La bailadora viene desde el tiempo a buscar sus cuentas esparcidas y la música de timbales. En sus ojos se enlazan las luces de las fuentes, los padecimientos indígenas y la emotividad de su alma casi ficticia, pero tiene vida. Su vuelo de gaviota la trae desde la caverna de ángeles y allí se queda, libre de cadenas y del desenfreno del gentío. Ante el prejuicio de los sabios, se muestra cauta porque adora la paz y el recuerdo de su padre aunque sabe que no volverá a guiar sus pasos. Para ella no es casual la ventura de regresar y ceder espacio a las horas en una soledad sin juicios, en una inmortalidad de conciencia donde la íntima obsesión es sobrevivir… El instinto mueve su carga de abalorios y tiemblan ante la debilidad de un pueblo abnegado y aburrido.
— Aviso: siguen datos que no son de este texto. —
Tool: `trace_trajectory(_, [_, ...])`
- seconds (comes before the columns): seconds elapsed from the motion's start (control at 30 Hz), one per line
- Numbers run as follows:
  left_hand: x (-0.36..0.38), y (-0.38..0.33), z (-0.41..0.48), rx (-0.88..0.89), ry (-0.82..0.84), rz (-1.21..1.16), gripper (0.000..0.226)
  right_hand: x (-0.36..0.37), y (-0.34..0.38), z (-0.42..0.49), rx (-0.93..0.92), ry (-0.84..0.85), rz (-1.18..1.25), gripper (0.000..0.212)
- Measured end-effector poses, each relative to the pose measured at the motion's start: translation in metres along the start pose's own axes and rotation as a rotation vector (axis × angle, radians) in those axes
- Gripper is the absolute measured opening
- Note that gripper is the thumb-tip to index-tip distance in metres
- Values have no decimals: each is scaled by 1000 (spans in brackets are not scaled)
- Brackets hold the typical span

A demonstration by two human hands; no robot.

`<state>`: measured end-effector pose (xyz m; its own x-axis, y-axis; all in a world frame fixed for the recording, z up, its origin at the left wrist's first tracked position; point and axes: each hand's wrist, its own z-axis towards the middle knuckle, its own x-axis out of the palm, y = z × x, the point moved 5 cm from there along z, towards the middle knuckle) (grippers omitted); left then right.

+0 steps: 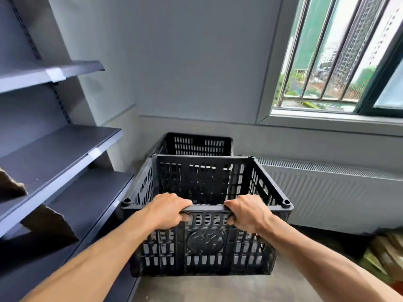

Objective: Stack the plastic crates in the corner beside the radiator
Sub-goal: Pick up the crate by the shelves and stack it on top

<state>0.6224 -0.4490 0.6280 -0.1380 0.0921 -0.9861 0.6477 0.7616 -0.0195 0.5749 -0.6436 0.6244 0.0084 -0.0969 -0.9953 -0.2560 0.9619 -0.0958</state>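
I hold a black slotted plastic crate in front of me, off the floor. My left hand and my right hand both grip its near top rim, fingers hooked through the slots. The crate is empty and open at the top. Behind it, a second black crate stands in the corner, against the grey wall and just left of the white radiator. Only the upper part of that far crate shows; the rest is hidden by the held one.
Dark grey metal shelves run along the left, close to the crate's left side, with brown cardboard pieces on them. A barred window sits above the radiator. Boxes or stacked items lie at the lower right on the floor.
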Motion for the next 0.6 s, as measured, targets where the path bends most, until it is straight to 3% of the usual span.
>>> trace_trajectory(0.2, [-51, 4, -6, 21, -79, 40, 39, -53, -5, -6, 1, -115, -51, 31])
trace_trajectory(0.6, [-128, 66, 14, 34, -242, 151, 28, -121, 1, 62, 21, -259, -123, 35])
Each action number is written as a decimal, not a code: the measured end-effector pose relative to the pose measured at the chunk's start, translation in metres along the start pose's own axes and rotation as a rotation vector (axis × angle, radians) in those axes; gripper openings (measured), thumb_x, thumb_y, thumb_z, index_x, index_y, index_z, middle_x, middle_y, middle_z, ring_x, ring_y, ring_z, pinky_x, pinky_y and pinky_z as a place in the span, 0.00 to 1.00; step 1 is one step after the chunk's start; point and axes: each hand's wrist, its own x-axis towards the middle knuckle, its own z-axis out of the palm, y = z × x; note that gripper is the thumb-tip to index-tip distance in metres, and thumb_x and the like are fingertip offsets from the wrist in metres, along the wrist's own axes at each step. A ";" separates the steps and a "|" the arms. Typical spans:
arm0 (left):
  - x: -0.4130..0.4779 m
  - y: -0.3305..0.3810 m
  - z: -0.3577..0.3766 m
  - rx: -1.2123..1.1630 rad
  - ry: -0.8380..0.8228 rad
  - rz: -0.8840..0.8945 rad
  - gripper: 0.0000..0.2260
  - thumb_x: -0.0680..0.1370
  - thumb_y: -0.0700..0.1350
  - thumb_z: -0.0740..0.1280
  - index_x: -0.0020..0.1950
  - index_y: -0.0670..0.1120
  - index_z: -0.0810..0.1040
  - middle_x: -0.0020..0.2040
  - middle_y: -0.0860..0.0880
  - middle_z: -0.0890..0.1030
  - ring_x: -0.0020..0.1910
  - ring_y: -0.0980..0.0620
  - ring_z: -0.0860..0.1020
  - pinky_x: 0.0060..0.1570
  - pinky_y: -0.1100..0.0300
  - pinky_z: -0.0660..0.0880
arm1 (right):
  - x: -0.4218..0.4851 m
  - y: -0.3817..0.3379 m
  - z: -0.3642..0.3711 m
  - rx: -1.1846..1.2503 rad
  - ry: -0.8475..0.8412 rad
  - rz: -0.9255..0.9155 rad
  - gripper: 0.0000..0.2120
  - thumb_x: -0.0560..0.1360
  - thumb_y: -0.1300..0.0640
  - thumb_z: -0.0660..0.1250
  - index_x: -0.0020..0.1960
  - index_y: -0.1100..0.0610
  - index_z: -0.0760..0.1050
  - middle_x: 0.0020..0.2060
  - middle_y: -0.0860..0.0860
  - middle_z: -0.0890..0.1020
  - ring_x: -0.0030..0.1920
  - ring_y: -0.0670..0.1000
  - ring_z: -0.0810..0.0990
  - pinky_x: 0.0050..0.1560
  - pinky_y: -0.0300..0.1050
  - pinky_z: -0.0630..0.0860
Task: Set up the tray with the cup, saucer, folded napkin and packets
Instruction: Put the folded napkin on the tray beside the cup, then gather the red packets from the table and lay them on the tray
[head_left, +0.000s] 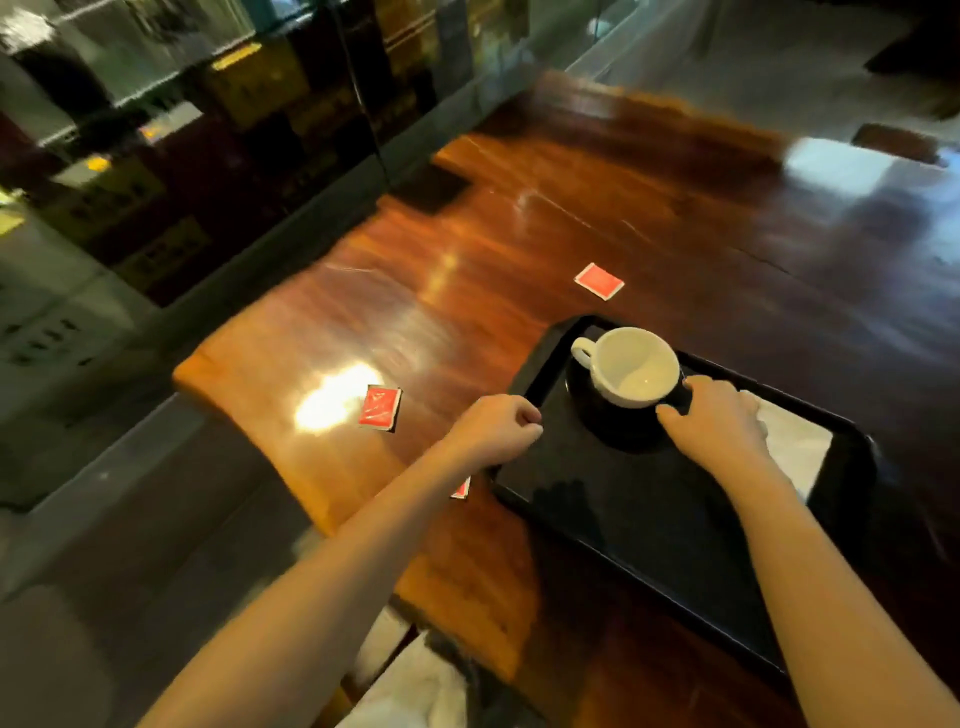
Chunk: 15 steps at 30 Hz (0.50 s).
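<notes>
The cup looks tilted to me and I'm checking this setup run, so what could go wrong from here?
1. The white cup leans on the dark saucer; the right hand on the saucer's edge could tip it.
2. The left hand grips the tray rim; a jerk might slide the saucer.
3. A red packet, half hidden by that forearm, could be missed.

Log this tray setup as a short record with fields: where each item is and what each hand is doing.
tray: black, on the wooden table
saucer: dark, on the tray
cup: white, empty, on the saucer
napkin: white, on the tray's right side
packets: red, off the tray; far, left, one partly hidden under the left forearm
left hand: closed on the tray's left rim
right hand: fingers at the saucer's edge
</notes>
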 end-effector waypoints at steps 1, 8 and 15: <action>-0.002 -0.015 -0.010 0.012 0.022 -0.036 0.14 0.77 0.46 0.64 0.60 0.44 0.78 0.60 0.46 0.80 0.60 0.47 0.76 0.61 0.54 0.73 | -0.005 -0.015 -0.003 -0.035 -0.011 -0.030 0.20 0.76 0.50 0.62 0.65 0.58 0.69 0.60 0.60 0.74 0.63 0.63 0.67 0.58 0.58 0.69; -0.005 -0.108 -0.037 0.144 0.016 -0.167 0.21 0.74 0.46 0.68 0.66 0.44 0.73 0.64 0.46 0.77 0.61 0.47 0.75 0.59 0.56 0.72 | -0.049 -0.114 0.030 -0.156 0.033 -0.352 0.15 0.77 0.50 0.59 0.58 0.56 0.75 0.51 0.55 0.80 0.55 0.58 0.75 0.51 0.51 0.73; 0.004 -0.149 0.015 0.282 -0.005 0.007 0.23 0.71 0.53 0.71 0.62 0.48 0.69 0.60 0.45 0.73 0.58 0.45 0.72 0.55 0.51 0.74 | -0.072 -0.170 0.115 -0.342 -0.106 -0.566 0.13 0.78 0.53 0.59 0.61 0.53 0.73 0.56 0.52 0.78 0.58 0.54 0.71 0.55 0.48 0.68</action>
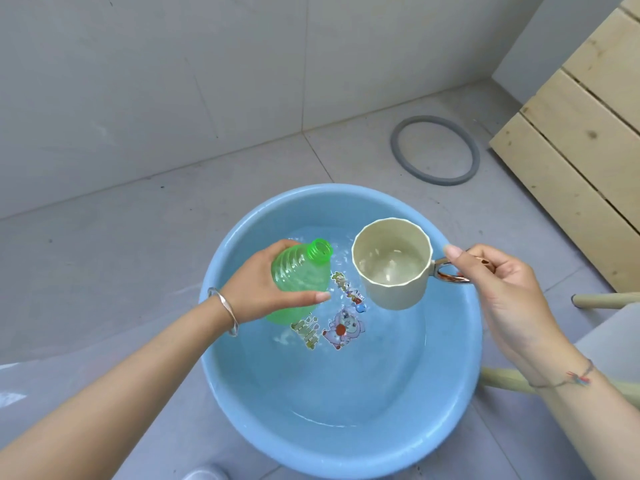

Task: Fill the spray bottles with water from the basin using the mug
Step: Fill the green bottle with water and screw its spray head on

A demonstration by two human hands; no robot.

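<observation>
A blue basin (457,358) with water and a cartoon print on its bottom stands on the grey tiled floor. My left hand (263,289) grips a green transparent bottle (298,275) above the basin; the bottle has no cap and tilts with its open neck up and to the right. My right hand (502,282) holds a cream mug (394,265) by its metallic handle, just right of the bottle's neck. Some water lies in the mug, which is tilted slightly toward the bottle. Mug and bottle are a little apart.
A grey rubber ring (436,150) lies on the floor beyond the basin. A pale wooden slatted panel (581,140) leans at the right. Wooden stool legs (606,301) and a white seat edge show at the right. A tiled wall rises at the back.
</observation>
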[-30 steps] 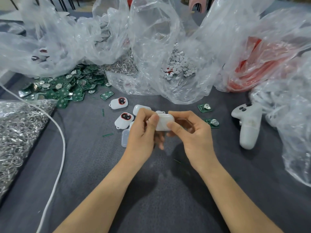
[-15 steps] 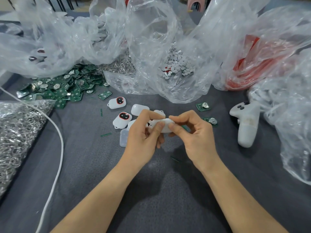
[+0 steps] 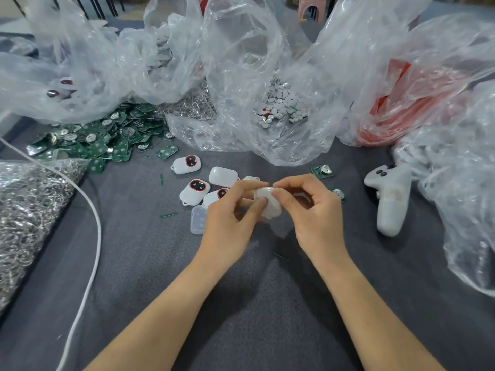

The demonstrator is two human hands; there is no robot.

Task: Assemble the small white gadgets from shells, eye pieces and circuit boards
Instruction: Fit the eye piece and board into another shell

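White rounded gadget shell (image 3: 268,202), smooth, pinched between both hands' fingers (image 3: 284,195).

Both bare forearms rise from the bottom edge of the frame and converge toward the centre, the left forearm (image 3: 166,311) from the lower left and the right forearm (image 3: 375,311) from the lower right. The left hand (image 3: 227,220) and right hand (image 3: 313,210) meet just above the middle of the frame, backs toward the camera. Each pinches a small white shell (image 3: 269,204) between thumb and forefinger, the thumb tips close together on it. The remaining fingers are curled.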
Por momentos, se deja atrapar por la amargura en las manos de un mendigo y ve la tierra vilipendiada por los desconocidos que construyen torres en jurisdicciones ajenas; oye silbatos y su mirada brilla en el desorden de la calle majestuosa. Antes de hablar, busca los restos de su naufragio: marañas de humo sofocadas por gritos escaleras abajo, la voracidad de los enemigos negros bajo el témpano de sus alabardas, el hombro de aquel hombre feo…
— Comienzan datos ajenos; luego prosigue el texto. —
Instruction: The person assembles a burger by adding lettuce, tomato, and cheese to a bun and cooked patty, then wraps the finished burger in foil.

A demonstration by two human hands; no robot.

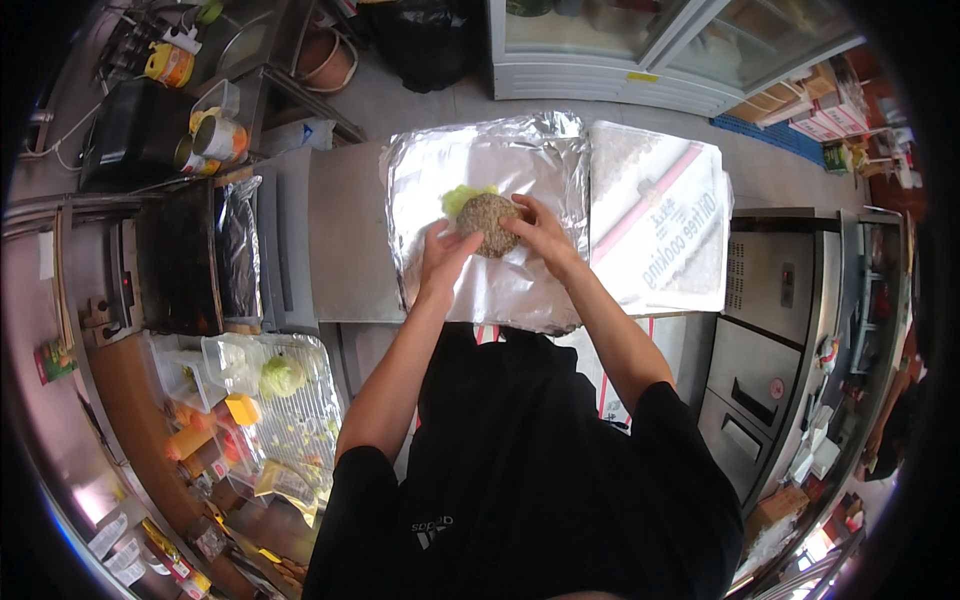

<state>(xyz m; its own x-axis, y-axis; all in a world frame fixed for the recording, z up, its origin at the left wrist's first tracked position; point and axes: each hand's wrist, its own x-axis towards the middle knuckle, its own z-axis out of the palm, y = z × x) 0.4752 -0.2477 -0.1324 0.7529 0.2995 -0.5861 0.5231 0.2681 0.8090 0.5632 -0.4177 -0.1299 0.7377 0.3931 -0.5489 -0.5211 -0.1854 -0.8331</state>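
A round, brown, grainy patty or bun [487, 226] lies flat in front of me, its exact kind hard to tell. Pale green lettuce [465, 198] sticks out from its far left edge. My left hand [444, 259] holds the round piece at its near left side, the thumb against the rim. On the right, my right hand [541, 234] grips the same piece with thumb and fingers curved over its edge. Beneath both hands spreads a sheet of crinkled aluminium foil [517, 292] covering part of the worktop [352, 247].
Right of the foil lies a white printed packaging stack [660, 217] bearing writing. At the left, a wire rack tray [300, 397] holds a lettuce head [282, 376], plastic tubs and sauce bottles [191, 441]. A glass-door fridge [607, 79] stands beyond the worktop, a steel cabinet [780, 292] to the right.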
De repente, escucha voces de una muchedumbre; se asusta y escapa hacia la catedral “Nuestra Señora de París”. El párroco la consuela y le dice:
‒Esmeralda, busca a Quasimodo en el trueno y la distancia, en la llama de los campanarios poblados de palomas, en el fulgor irisado de los espejos… De aquí se fue hace ya mucho tiempo.